In this study tissues, callus and cell suspensions of B. pilosa were shown to contain diverse HCA derivatives of quinic acid which substantiates the reported health benefits of the plant as an alternative food source and, moreover, the use of cell culture for production of biologically important secondary metabolites. These HCA derivatives were shown to have differential distribution across tissues and cell cultures. Given this point, undifferentiated cells of B. pilosa indicated cell line-specific differences in distribution of HCA derivatives as a result of their inherent metabolite memory.
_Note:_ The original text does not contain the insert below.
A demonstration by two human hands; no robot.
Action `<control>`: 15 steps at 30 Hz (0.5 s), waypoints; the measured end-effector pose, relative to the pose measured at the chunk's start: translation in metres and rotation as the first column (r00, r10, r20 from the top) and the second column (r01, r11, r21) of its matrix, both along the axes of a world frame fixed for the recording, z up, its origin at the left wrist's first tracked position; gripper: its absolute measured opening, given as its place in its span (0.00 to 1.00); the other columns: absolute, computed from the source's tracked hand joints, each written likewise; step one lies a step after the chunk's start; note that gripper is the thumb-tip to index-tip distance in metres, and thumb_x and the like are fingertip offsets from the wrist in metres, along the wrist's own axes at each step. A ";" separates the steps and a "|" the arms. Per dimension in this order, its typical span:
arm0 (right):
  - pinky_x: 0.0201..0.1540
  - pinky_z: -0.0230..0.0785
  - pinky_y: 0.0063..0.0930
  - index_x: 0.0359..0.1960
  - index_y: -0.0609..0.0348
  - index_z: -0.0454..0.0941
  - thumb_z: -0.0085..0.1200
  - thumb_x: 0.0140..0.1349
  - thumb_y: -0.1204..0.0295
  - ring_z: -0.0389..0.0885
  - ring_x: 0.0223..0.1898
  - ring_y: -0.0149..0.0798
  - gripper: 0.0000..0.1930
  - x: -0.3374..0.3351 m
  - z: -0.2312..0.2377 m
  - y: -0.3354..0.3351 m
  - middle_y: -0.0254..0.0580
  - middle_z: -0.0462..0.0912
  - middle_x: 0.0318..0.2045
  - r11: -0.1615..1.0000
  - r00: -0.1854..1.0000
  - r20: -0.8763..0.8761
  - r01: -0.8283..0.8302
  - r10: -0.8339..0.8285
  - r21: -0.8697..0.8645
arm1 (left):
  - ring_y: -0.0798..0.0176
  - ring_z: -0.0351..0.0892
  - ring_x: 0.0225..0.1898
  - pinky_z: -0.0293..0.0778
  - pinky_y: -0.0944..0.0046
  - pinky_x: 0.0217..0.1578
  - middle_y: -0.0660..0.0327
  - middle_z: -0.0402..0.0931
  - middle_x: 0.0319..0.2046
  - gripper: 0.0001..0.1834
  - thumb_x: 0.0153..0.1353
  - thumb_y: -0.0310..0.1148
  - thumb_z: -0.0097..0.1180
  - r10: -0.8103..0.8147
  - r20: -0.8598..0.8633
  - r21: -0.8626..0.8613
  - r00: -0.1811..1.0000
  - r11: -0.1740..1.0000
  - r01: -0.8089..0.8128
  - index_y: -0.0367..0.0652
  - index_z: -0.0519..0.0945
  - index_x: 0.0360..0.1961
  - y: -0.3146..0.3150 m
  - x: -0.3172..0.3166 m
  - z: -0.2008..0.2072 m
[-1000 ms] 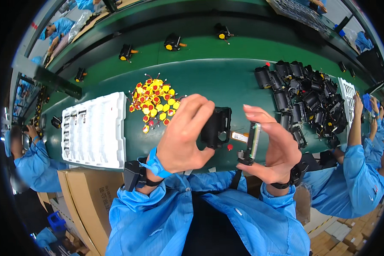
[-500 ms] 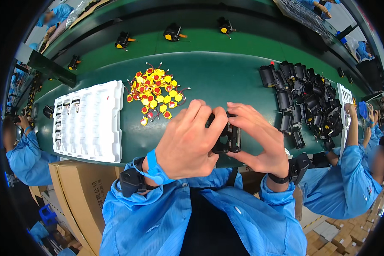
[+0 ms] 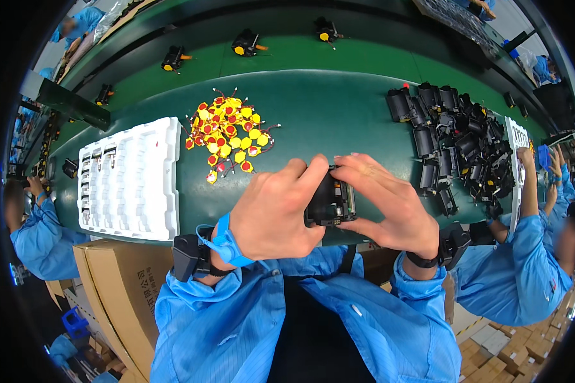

The protocol outlined in this study offers possibilities for sustainable production of biochemically important phenolic compounds in cell suspension cultures of B. pilosa as reported for the first time in this study. Although the CGAs identified in this study are structurally diverse in terms of their geometric and regio-isomerism, the applied UHPLC-QTOF-MS/MS in-source collision-induced dissociation method assisted in annotating and differentiating between the CGA isomers found the cellular extracts. Minor differences in the fragmentation patterns gave characteristic diagnostic peaks that can be used to efficiently elucidate the regio-isomers of the HCA derivatives. Fragmentation patterns similar to those described in the hierarchical scheme keys for LC-MSn identification of CGAs [31] were obtained by use of in-source collision-induced dissociation. This method (ISCID) provides an analytical avenue that allows for efficient discrimination of CGA regio-isomers unaccompanied by the use of advanced MS technologies. In addition to the CGAs, HCAs esterified to tartaric acid and sugars are also reported in tissues of B. pilosa which indicates diversity in metabolite composition of this plant.